Le Point : Depuis le début de la crise, les politiques affirment qu’ils vont remettre à plat le système financier. Mais ils ne se sont attaqués qu’aux paradis fiscaux et aux bonus des traders. Un peu court, non ?

Jean-Claude Trichet : Nous avons un consensus mondial au sein des pays industrialisés comme des économies émergentes pour considérer, premièrement, que l’économie de marché reste le bon moyen de créer les richesses, deuxièmement que le système mondiale doit être beaucoup moins fragile, beaucoup plus solide et « resilient » et troisièmement que la bonne méthodologie consiste à travailler tous ensemble dans le cadre du G20, du Conseil de Stabilité Financière et du Comité de Bâle en particulier. Nous avons une obligation de résultats. Nos démocraties ne nous pardonneraient pas d’avoir à l’avenir à nouveau une crise aussi grave que celle que nous avons connue en 2008 et 2009. Il ne s’agit pas d’identifier des boucs émissaires. Il s’agit de corriger toutes les fragilités du système financier mondial de manière systématique et méthodique. Ceux qui disent qu’une fois l’orage passé le « business as usual » doit régner à nouveau se trompent lourdement. Ce n’est pas comme cela que nous obtiendrons la croissance et les emplois qui sont si nécessaires.

Le Point : Seriez-vous par exemple en faveur de la création d’une agence de notation européenne ?

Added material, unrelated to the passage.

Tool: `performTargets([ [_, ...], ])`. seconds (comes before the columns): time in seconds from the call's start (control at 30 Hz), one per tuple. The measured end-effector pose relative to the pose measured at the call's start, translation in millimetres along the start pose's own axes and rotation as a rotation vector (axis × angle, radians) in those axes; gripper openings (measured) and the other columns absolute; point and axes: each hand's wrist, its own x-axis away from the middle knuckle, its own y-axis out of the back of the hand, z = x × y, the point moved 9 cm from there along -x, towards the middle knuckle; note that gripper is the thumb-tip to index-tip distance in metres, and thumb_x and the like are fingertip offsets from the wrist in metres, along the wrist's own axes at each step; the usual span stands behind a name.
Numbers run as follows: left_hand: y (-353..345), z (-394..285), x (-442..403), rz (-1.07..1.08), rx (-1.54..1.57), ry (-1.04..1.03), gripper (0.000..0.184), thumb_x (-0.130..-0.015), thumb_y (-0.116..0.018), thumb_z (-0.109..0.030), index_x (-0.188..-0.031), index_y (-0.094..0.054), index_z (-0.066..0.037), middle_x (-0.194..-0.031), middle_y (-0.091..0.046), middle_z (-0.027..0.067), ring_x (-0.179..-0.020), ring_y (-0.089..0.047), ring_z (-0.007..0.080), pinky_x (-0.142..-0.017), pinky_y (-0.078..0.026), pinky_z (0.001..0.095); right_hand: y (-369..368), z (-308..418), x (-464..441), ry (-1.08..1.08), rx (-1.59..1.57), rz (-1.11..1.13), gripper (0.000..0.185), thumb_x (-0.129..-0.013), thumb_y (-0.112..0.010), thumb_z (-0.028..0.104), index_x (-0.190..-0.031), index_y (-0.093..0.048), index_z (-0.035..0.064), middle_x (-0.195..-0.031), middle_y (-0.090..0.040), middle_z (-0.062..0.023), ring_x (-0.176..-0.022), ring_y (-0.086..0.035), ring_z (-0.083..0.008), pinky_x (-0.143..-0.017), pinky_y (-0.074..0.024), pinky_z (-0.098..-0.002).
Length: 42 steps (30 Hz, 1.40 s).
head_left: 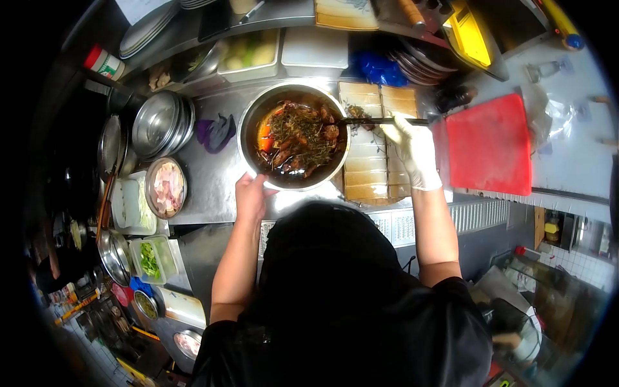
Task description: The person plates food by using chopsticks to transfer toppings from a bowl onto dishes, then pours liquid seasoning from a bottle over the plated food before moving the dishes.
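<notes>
A round metal pot (293, 184) stands on the steel counter, filled with dark braised meat pieces, herbs and orange bits (298, 132) in brown liquid. My bare left hand (250, 195) grips the pot's rim at its lower left, fingers closed. On my right hand (412, 151) is a pale glove; its fingers are closed round long dark chopsticks (371, 120). The chopstick tips reach over the pot's right rim to the meat. Beneath my right hand lie rectangular ceramic plates (364, 169) in rows, and some dark herbs and meat (358, 116) sit on the upper left one.
A red cutting board (490, 145) lies to the right. Stacked metal bowls (161, 126), a bowl of raw meat (166, 187), a purple cloth (216, 133) and a tub of greens (155, 259) are at left. White containers (314, 51) and a blue bag (382, 68) line the back.
</notes>
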Motion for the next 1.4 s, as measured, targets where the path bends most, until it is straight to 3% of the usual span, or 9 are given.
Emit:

Jean Claude Trichet : Il est vrai que les agences de notation ont une influence considérable. Un oligopole mondial de trois agences seulement n’est pas une situation idéale. Ceci dit, il faut toujours éviter les créations artificielles. C’est un dossier que nous suivons attentivement.

Le Point : Et la création d’un FME, fonds monétaire européen ?

Jean Claude Trichet : Je n’ai pas, à ce stade, de position du Conseil des Gouverneurs de la BCE. Je dirais simplement que, si je comprends bien, il s’agit d’un financement possible, très conditionnel, et sans comporter aucune subvention, visant à prévenir des phénomènes de déstabilisation financière dans un pays de la zone euro. Il ne s’agit pas d’une entité monétaire. L’adjectif ne me parait donc pas approprié. Mais je crois qu’il faudrait encadrer sévèrement les actions d’un tel fonds et cantonner son action à une menace grave et précise.

Le Point : Peut-on imaginer qu’un pays qui ne soit plus en mesure de faire face à ses obligations quitte la zone euro ?

Jean Claude Trichet : J’ai toujours dit que je ne commente pas les hypothèses absurdes. Entrer dans la zone euro est une décision capitale. Ce n’est pas une adhésion à la carte. Il s’agit de partager un destin en commun avec d’autres nations. Tous les pays membres actuellement sont entrés dans la zone euro non seulement sur la base des critères de Maastricht conformément au Traité, mais aussi sur la base d’un large consensus des grandes sensibilités politiques de chaque pays. Ceci me parait essentiel, précisément parce qu’il s’agit de partager un destin en commun.